For the word "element", find each line in the entries where it occurs and copy that line.
═════ Input data ═════
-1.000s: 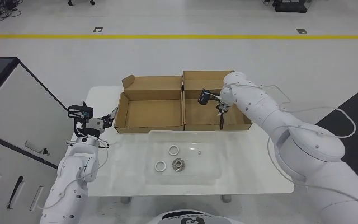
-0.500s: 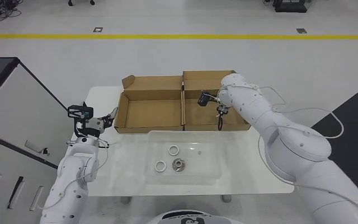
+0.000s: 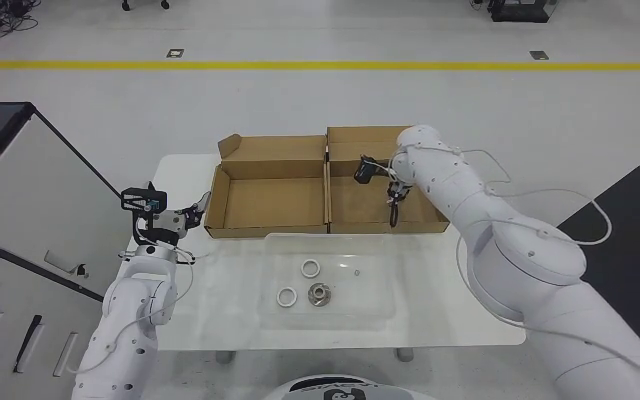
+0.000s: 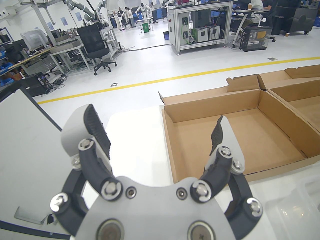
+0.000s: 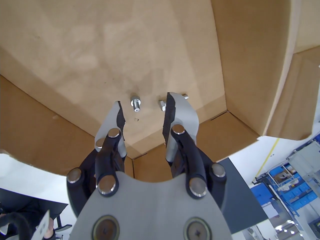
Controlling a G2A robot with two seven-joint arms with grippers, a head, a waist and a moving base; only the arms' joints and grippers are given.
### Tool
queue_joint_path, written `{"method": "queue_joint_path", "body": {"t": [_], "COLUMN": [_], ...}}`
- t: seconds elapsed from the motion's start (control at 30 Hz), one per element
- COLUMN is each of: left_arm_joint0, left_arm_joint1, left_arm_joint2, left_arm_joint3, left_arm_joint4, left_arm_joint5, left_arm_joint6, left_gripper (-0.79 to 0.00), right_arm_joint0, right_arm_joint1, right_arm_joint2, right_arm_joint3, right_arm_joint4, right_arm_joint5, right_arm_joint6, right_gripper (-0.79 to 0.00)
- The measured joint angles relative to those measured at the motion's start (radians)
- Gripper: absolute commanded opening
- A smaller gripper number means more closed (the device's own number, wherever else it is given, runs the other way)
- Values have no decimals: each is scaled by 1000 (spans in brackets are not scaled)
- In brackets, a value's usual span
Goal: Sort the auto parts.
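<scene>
Two open cardboard boxes stand side by side at the table's back, the left box (image 3: 268, 198) and the right box (image 3: 345, 205). My right gripper (image 3: 393, 215) hangs open inside the right box, just above its floor. Two silver bolts lie below it: one bolt (image 5: 135, 103) between the fingers, a second bolt (image 5: 162, 105) partly hidden behind a finger. A clear tray (image 3: 370, 295) in front of the boxes holds two white rings (image 3: 311, 268) (image 3: 287, 297), a metal hub-like part (image 3: 320, 293) and a small piece (image 3: 356, 268). My left gripper (image 4: 160, 131) stands open beside the left box's outer wall.
The boxes' raised flaps (image 3: 232, 147) and walls (image 5: 250, 41) rise around the right gripper. A white panel (image 3: 55, 185) stands at the table's left. The table's front right corner (image 3: 470, 320) is bare.
The right gripper has shifted slightly within the right box; its wrist turned a little. The left arm has not moved.
</scene>
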Motion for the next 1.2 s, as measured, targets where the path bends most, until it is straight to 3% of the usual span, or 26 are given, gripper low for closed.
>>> {"method": "queue_joint_path", "body": {"t": [0.4, 0.7, 0.93, 1.2], "left_arm_joint0": [0, 0, 0, 0], "left_arm_joint1": [0, 0, 0, 0], "left_arm_joint2": [0, 0, 0, 0], "left_arm_joint3": [0, 0, 0, 0], "left_arm_joint4": [0, 0, 0, 0], "left_arm_joint5": [0, 0, 0, 0], "left_arm_joint6": [0, 0, 0, 0], "left_gripper": [0, 0, 0, 0], "right_arm_joint0": [86, 143, 130, 84], "right_arm_joint1": [21, 65, 133, 280], "right_arm_joint2": [42, 83, 86, 90], "right_arm_joint3": [-10, -127, -356, -772], "right_arm_joint4": [7, 39, 86, 215], "right_arm_joint5": [-127, -231, -169, 11], "right_arm_joint6": [-43, 11, 74, 255], "right_gripper": [0, 0, 0, 0]}}
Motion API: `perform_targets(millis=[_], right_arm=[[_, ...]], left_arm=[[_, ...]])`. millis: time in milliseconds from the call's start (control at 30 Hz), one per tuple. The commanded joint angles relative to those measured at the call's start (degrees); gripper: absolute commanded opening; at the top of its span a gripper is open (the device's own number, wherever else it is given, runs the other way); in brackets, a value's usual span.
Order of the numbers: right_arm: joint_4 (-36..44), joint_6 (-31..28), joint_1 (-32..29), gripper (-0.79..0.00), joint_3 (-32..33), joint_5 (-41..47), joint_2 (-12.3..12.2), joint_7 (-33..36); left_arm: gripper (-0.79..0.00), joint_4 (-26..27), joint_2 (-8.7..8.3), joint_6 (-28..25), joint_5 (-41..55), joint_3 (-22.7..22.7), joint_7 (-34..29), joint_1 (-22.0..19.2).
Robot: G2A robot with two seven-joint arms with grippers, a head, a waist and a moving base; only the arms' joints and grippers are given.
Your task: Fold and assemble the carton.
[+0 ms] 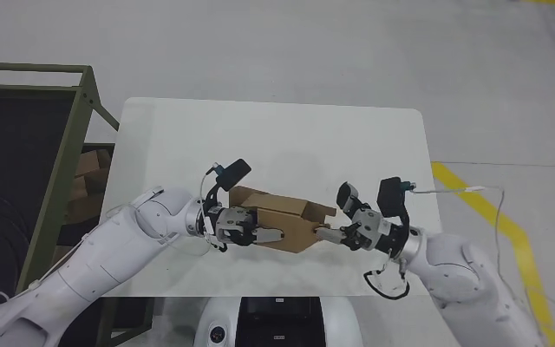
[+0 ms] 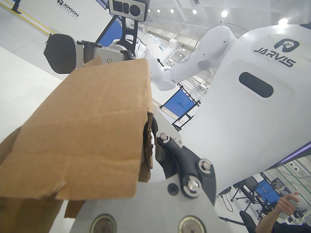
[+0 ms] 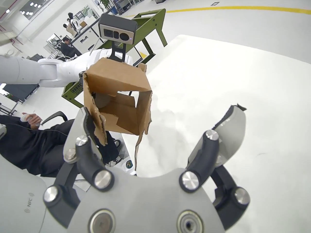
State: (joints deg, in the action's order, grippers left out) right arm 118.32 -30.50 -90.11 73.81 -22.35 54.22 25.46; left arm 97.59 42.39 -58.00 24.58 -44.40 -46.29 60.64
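Observation:
The brown carton (image 1: 279, 220) is held above the near part of the white table (image 1: 347, 143), between the two arms. My left gripper (image 1: 257, 234) is shut on the carton's left end; the carton wall (image 2: 82, 132) lies against one finger (image 2: 170, 146) and hides the other. My right gripper (image 1: 333, 232) stands open at the carton's right end. In the right wrist view the carton (image 3: 116, 83) is an open tube with loose flaps. One fingertip (image 3: 85, 120) touches a torn flap, and the other (image 3: 232, 120) is far off over the table.
A green metal rack (image 1: 61, 130) holding flat cardboard (image 1: 87, 178) stands left of the table. A yellow floor line (image 1: 490, 212) runs to the right. The table's far half is bare white surface.

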Motion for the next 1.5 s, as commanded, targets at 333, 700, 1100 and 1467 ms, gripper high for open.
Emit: perform_targets(millis=[333, 700, 1100, 1467], right_arm=[[-3.4, 0.6, 2.9, 0.0, 1.6, 22.7, -0.8, 15.3], [-5.7, 2.5, 7.0, -0.197, -0.7, 26.5, -0.6, 20.3], [-6.5, 1.8, 8.3, -0.449, -1.6, 28.5, -0.5, 22.3], [-6.8, 0.9, 8.9, -0.453, -2.3, 29.8, -0.5, 24.5]], left_arm=[[-0.785, 0.3, 0.22, 0.0, -0.1, -0.9, 0.0, 0.7], [-0.785, 0.4, 0.31, 0.0, -0.3, -1.3, 0.0, 1.1], [-0.785, 0.5, 0.33, 0.0, -0.5, -1.3, 0.0, 1.2], [-0.785, 0.3, 0.3, 0.0, -0.4, -1.6, 0.0, 1.3]])
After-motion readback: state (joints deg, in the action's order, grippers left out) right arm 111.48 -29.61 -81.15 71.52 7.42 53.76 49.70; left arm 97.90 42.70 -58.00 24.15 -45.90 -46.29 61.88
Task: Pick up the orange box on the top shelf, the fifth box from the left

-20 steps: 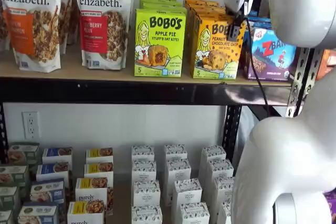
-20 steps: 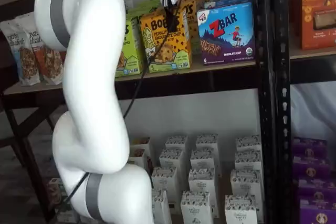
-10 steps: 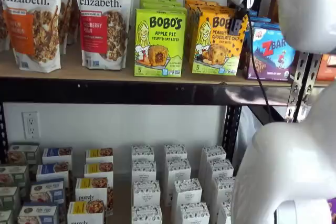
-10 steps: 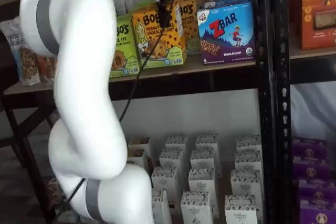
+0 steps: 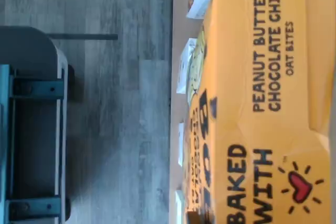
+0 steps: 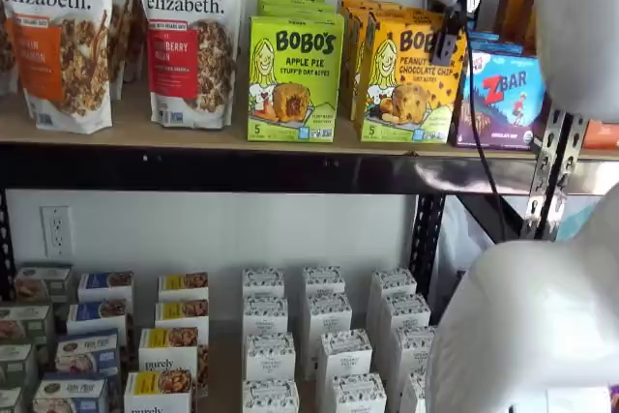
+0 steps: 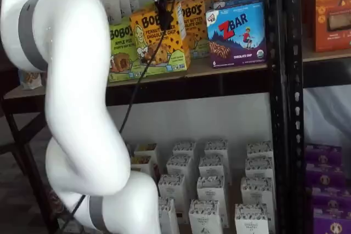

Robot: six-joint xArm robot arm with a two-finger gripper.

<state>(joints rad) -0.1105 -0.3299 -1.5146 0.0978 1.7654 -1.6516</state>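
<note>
The orange box is a yellow-orange Bobo's Peanut Butter Chocolate Chip carton at the front of the top shelf. In a shelf view it is tilted and stands forward of the alike cartons behind it. My gripper comes down from above, its black fingers closed on the box's top right part; it shows in both shelf views. The wrist view is filled by the box's orange top panel, very close.
A lime-green Bobo's Apple Pie box stands just left of the orange box, a blue ZBar box just right. Granola bags stand further left. Small white boxes fill the lower shelf. A black upright stands right.
The orange box has moved with the gripper, out from its row toward the shelf's front, and now tilts. The arm has swung along with it.
</note>
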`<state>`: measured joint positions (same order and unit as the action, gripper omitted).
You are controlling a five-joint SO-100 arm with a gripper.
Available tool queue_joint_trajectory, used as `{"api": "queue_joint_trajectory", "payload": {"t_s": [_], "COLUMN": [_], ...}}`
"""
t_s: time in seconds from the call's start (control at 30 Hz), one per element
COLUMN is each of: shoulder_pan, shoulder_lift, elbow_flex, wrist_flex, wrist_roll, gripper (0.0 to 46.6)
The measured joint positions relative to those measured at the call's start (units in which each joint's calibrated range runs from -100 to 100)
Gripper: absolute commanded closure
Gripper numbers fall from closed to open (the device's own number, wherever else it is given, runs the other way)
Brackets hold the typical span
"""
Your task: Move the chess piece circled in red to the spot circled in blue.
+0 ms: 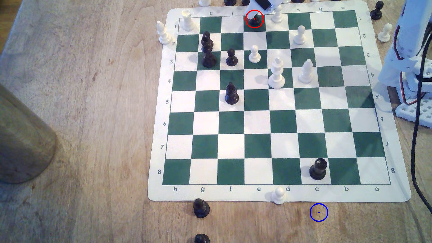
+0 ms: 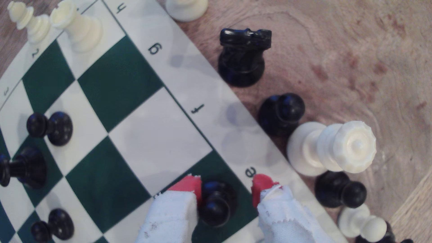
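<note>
End effector: we see our end effector [image 2: 226, 187] spread apart, its two red-tipped fingers [image 2: 257, 189] wrapped in white cloth, one on each side of the pawn. In the exterior view it [image 1: 258, 9] comes in over the far edge of the board.

Pawn: the black pawn [image 2: 216, 203] stands upright between our fingers, on the dark square by the letter e at the board's edge. One red tip looks to be touching or nearly touching it; the other stands apart with dark square showing between. In the exterior view the pawn [image 1: 254, 19] sits inside the red ring, partly covered by our end effector.

Spot: the blue ring [image 1: 318, 212] lies on bare bench wood, well apart from our end effector, past the opposite edge of the board [image 1: 161, 140].

Off-board neighbours: just beyond our end effector, on the bench [image 2: 350, 58], we see a white queen [image 2: 336, 147], a black pawn beside it [image 2: 280, 114], a black knight [image 2: 243, 58] further along, and another black pawn [image 2: 339, 190] near the free finger.

On-board neighbours: a white rook [image 2: 77, 25] stands at the corner square, well apart from our end effector; black pieces [image 2: 50, 128] stand a few squares off.

Arm: our white base [image 1: 411, 70] sits at the exterior view's right.
</note>
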<state>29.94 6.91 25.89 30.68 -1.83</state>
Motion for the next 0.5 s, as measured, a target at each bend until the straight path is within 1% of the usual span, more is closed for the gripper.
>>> {"api": "queue_joint_trajectory", "payload": {"t_s": [0.17,0.33,0.5], "shoulder_pan": [-1.5,-1.5,-1.5], "shoulder_lift": [0.0,0.0,0.0], "elbow_flex": [0.0,0.0,0.0], "wrist_flex": [0.6,0.6,1.2], "wrist_roll": [-0.2,-0.3,-0.3], "gripper": [38.1,39.9,45.4]}}
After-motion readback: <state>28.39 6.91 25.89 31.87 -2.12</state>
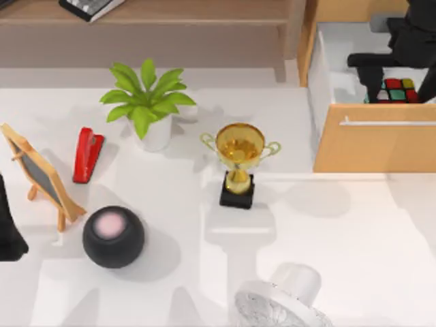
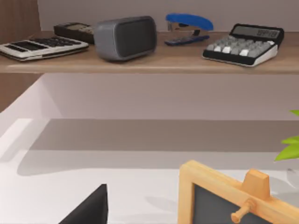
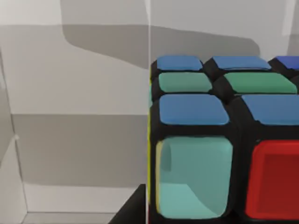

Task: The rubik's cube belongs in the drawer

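The rubik's cube (image 1: 398,90) sits low inside the open light-wood drawer (image 1: 375,146) at the table's far right, just behind the front panel with its silver handle (image 1: 388,123). My right gripper (image 1: 400,87) reaches down into the drawer, one black finger hugging each side of the cube, shut on it. In the right wrist view the cube (image 3: 224,140) looms very close against the drawer's white wall (image 3: 74,93), showing blue, green, teal and red stickers. My left arm (image 1: 8,231) rests parked at the table's left edge.
A gold trophy (image 1: 240,160) stands mid-table, left of the drawer. A potted plant (image 1: 148,102), red stapler (image 1: 87,154), small chalkboard (image 1: 41,176) and black round speaker (image 1: 113,236) occupy the left half. A white fan (image 1: 283,300) sits at the front edge. A shelf (image 2: 149,63) carries calculators.
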Controlling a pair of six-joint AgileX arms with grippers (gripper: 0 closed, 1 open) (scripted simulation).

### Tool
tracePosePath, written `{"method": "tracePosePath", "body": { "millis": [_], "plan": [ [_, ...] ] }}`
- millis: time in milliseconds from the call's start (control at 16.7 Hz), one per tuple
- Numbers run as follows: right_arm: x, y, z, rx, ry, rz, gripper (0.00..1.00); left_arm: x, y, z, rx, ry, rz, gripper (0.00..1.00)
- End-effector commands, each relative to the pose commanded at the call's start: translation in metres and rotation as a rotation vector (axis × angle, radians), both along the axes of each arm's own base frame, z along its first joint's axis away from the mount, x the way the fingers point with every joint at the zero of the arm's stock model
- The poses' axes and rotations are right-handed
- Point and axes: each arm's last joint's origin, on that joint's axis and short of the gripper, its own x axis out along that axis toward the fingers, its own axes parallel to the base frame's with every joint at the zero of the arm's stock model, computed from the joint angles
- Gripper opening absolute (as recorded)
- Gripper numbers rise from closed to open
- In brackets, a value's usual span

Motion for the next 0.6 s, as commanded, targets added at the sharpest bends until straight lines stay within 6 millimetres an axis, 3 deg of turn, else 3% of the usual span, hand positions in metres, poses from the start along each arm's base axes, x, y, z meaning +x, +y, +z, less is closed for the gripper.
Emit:
{"method": "tracePosePath", "body": {
  "millis": [240, 600],
  "plan": [
    [0.0000, 0.0000, 0.0000, 0.000, 0.000, 0.000, 0.98, 0.0000, 0.0000, 0.0000, 0.000, 0.000, 0.000, 1.00],
    [0.0000, 0.0000, 0.0000, 0.000, 0.000, 0.000, 1.00, 0.0000, 0.0000, 0.0000, 0.000, 0.000, 0.000, 1.00]
  ]
}}
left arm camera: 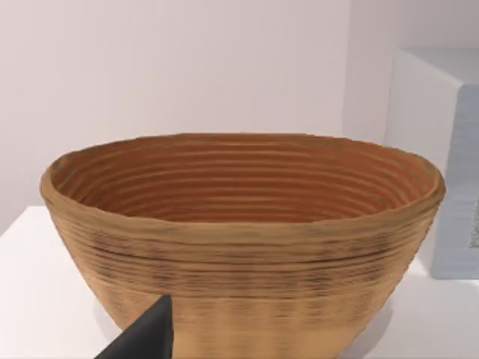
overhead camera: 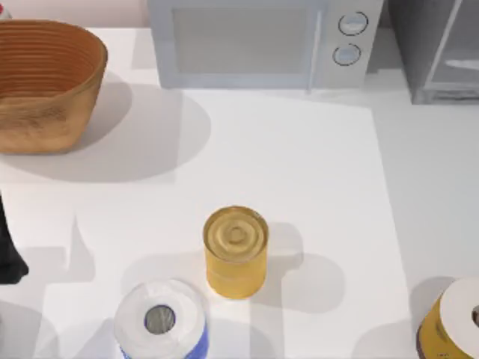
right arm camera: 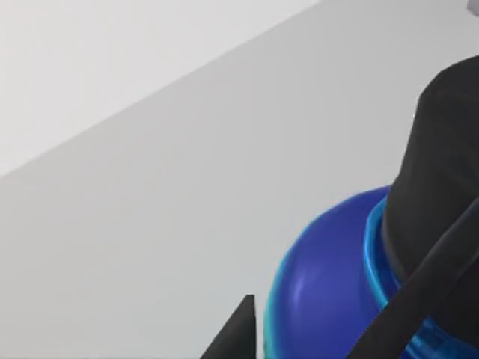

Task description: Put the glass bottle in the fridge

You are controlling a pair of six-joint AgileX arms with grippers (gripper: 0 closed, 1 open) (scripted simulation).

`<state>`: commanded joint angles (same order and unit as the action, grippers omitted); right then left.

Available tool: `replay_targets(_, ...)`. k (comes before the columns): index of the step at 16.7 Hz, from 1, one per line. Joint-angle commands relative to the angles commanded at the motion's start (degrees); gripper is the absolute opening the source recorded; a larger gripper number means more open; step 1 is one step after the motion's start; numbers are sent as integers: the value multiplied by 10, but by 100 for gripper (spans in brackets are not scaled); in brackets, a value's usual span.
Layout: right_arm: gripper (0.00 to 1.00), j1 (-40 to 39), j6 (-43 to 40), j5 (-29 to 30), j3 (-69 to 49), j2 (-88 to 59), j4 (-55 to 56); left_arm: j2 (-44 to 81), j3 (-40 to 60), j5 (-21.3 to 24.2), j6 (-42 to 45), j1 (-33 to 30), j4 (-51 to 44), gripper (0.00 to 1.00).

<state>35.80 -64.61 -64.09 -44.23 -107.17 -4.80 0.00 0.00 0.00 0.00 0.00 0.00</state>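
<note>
Found the right gripper (right arm camera: 322,333) close up against a blue bottle (right arm camera: 329,299) with a black cap (right arm camera: 441,172), most likely the glass bottle of the task, upright on the white table (right arm camera: 150,209). Could not tell whether that gripper was clenched on it or loose.

From above, placed the fridge (overhead camera: 438,52) at two o'clock, its door apparently shut, with the microwave (overhead camera: 262,41) just beside it at twelve and the basket (overhead camera: 45,82) at ten. Noted a yellow can (overhead camera: 236,254) near the middle, a white-and-blue container (overhead camera: 159,320) at seven and a yellow one with a white top (overhead camera: 453,325) at five. Spotted the left arm (overhead camera: 9,254) parked at nine, its gripper (left arm camera: 150,340) facing the basket, grip state likewise not readable.

Judged the task barely begun: bottle well apart from the fridge.

Risks from here:
- Could slip or tip if gripped on the rounded shoulder rather than the body.
- Could strike the shut door if carried over before opening it.
- Could clip the yellow container at five on a low path.
</note>
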Motion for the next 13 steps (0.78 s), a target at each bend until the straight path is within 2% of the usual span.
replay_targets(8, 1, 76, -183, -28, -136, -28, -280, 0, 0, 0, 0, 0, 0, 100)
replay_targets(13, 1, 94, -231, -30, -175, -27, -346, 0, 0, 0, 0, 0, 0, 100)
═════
## Solution
- t: seconds elapsed from the motion's start (control at 30 Hz), one per element
t_s: time in seconds from the call's start (control at 30 Hz), one per element

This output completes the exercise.